__About this exercise__:
Look for the word "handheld" in the data below, and copy every line that holds it.

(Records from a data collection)
══════════

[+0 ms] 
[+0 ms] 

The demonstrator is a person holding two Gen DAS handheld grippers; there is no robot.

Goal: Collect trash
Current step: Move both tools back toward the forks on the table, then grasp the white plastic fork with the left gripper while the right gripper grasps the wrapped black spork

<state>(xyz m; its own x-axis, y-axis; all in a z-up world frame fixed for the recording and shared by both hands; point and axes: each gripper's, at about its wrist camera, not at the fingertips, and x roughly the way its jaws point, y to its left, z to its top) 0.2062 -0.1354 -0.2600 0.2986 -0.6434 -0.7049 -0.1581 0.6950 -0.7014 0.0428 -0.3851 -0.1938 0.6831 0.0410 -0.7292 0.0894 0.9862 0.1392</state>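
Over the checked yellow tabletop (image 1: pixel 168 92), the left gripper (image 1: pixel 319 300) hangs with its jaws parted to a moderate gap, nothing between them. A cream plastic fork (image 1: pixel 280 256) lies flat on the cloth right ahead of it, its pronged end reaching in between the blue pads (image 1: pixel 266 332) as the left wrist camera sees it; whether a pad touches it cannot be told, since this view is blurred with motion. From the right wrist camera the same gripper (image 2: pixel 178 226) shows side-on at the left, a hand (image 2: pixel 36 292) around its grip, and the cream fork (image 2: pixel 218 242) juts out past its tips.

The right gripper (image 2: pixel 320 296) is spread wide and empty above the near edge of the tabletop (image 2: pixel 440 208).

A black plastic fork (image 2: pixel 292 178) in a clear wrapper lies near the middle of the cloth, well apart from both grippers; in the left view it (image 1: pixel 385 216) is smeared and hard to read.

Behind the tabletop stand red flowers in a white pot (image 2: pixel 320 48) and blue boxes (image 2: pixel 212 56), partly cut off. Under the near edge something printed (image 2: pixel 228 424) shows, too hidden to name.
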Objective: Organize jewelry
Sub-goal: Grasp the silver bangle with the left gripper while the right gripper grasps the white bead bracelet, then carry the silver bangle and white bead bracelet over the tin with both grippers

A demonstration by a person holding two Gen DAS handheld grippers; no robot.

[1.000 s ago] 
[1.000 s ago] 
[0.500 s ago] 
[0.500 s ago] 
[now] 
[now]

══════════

__Expected output__:
The demonstrator is a person holding two Gen DAS handheld grippers; there is no robot.
A demonstration by a person holding two Gen DAS handheld grippers; no robot.

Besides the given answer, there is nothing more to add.